Exercise requirements. For the records below, say how many lines contain the string "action". Give the number only.

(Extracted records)
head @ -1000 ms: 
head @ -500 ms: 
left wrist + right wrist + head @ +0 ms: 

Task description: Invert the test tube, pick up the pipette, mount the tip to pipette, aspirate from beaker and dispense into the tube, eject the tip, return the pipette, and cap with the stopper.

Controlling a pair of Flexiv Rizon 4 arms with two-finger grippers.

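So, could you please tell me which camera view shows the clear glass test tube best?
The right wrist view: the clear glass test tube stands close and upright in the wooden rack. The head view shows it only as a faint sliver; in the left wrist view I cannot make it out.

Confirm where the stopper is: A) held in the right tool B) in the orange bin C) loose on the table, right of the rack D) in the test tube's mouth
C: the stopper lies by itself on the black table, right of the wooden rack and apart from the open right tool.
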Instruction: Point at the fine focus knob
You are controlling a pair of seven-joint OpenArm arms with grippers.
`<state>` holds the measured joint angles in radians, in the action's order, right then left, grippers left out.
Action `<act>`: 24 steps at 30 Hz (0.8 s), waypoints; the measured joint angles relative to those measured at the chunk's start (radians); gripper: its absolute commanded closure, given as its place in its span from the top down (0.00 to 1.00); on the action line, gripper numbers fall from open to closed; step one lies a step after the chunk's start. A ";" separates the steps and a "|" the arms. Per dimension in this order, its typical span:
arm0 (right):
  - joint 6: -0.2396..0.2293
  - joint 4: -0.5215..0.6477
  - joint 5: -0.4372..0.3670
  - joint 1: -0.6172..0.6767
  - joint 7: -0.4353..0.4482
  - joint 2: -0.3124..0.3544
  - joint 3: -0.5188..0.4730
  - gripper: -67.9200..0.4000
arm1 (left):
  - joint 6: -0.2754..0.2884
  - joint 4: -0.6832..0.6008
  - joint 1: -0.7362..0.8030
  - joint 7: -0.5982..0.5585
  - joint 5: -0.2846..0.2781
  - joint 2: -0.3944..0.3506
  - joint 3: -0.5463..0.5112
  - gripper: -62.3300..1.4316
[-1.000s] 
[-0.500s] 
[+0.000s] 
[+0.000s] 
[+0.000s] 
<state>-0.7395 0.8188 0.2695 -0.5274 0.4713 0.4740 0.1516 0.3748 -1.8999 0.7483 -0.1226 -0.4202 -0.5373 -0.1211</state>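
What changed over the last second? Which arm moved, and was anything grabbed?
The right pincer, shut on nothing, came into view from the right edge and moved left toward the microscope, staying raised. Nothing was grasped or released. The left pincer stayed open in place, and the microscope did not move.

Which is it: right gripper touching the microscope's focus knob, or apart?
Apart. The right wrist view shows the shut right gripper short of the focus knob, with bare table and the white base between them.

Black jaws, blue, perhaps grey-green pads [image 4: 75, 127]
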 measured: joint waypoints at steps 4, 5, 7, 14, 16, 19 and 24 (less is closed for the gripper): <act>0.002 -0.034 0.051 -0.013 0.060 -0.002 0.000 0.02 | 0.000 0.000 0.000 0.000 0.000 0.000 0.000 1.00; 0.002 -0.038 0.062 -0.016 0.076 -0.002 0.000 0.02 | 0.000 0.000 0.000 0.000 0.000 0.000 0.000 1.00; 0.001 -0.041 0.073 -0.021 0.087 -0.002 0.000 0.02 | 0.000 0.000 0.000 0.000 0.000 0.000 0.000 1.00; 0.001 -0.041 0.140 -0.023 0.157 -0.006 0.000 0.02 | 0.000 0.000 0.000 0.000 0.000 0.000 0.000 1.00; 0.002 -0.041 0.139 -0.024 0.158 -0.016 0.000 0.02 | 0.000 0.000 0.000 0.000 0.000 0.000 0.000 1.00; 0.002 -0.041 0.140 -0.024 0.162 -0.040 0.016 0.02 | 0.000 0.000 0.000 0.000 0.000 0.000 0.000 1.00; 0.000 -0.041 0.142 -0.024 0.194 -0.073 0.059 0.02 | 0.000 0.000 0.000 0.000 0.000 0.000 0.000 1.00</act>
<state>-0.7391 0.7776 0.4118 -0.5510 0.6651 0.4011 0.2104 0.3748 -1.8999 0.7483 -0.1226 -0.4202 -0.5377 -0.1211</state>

Answer for this exercise. 2